Una vez más, las familias y los alumnos de nuestra comunidad educativa nos vemos afectados por un nuevo paro convocado por el gremio ATE. Las escuelas cerradas, las clases suspendidas y los padres reorganizando su día, intentando cumplir con el trabajo y al mismo tiempo sostener la educación de sus hijos.

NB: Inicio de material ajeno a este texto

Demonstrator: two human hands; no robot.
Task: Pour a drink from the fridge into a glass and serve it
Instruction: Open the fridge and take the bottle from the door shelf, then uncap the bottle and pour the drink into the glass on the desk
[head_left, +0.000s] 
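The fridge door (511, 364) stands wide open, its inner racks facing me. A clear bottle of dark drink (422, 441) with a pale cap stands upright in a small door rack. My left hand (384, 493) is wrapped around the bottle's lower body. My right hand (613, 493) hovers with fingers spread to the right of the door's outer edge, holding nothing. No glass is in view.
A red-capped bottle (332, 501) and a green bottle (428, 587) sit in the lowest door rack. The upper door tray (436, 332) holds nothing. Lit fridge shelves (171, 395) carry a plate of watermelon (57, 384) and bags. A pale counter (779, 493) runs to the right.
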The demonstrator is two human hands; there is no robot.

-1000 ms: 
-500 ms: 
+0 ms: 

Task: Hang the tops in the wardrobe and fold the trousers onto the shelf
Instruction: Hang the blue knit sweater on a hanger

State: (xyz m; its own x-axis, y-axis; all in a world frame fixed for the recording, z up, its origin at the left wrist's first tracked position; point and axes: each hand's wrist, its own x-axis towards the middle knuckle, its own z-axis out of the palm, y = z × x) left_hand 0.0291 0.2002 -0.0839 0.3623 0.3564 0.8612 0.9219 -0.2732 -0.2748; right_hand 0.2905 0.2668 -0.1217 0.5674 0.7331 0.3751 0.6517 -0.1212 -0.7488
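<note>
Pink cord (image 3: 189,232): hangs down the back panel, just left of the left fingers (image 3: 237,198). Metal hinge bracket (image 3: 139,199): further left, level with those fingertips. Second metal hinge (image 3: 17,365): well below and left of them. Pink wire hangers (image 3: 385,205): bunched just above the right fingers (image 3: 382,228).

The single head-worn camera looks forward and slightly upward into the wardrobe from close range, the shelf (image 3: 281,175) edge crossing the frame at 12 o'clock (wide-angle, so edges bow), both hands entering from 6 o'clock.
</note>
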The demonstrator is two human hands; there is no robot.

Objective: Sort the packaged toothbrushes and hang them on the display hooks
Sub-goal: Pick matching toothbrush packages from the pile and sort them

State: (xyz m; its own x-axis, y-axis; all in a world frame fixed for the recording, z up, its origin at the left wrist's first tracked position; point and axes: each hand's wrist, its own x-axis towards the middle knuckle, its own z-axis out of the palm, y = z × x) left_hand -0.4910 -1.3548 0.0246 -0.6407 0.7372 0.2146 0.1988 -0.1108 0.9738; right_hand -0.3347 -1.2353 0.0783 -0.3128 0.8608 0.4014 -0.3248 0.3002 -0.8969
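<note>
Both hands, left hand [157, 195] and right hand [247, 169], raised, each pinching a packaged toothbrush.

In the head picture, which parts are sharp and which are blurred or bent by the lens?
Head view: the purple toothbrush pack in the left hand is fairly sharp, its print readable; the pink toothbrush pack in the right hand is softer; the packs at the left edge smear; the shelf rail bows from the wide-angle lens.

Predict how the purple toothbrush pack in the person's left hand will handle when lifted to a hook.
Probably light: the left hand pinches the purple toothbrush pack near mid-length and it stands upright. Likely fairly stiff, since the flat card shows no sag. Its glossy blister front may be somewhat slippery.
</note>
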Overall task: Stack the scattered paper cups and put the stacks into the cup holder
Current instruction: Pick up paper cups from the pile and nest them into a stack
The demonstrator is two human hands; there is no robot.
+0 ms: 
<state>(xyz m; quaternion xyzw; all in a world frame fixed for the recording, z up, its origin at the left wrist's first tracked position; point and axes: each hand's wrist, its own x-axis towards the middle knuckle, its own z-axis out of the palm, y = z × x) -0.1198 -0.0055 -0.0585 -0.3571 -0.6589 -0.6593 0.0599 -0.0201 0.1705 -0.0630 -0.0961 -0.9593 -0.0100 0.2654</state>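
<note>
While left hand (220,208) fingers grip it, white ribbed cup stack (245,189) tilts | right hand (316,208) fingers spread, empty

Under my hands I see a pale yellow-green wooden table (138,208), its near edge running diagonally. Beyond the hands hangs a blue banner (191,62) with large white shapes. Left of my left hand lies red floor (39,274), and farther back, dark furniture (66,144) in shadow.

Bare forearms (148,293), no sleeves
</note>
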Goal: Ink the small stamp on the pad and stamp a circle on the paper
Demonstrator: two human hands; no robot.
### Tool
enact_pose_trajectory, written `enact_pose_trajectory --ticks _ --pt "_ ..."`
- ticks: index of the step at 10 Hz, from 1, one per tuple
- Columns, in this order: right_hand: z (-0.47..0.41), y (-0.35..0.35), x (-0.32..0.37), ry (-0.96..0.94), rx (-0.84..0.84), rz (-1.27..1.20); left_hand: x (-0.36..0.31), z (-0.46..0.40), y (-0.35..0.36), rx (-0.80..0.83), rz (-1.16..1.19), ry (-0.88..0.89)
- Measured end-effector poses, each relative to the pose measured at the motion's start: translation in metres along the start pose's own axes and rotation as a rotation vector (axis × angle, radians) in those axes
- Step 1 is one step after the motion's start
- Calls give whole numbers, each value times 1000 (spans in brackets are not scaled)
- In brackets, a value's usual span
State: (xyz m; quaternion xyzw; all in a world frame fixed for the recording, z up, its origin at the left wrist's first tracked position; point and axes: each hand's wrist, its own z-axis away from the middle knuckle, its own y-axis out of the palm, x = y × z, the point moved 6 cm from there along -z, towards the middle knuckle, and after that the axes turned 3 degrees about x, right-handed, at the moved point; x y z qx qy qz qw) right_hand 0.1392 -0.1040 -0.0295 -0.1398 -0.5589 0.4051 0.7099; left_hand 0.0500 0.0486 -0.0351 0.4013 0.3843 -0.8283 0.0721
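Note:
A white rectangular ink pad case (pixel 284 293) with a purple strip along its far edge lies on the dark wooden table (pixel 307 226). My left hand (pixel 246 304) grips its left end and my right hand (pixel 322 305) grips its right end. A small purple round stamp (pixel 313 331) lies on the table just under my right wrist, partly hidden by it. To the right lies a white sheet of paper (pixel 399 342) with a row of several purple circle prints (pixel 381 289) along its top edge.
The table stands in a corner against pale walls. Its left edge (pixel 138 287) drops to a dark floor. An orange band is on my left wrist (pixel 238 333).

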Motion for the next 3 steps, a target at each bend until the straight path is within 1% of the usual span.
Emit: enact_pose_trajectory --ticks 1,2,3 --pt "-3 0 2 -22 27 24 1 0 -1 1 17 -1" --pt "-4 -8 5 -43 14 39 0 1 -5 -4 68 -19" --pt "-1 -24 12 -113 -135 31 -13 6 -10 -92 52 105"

No se trata de negar los reclamos laborales —que pueden ser legítimos—, sino de cuestionar el modo en que se llevan adelante. Cuando las medidas de fuerza se repiten sin límites ni responsabilidad social, terminan perjudicando siempre a los mismos: los chicos, los docentes que quieren enseñar y las familias que creen en la escuela pública.
Resulta preocupante ver cómo un gremio que decidió transformarse en un partido político utiliza los derechos de los trabajadores para fines partidarios. Ya sabemos qué tipo de políticas van a defender: las que garanticen su propio poder y no las necesidades reales de la comunidad.
La educación debería estar por encima de cualquier interés político o gremial. Es hora de que los dirigentes asuman su responsabilidad y entiendan que sin clases no hay futuro, y que los derechos de los niños también son derechos humanos.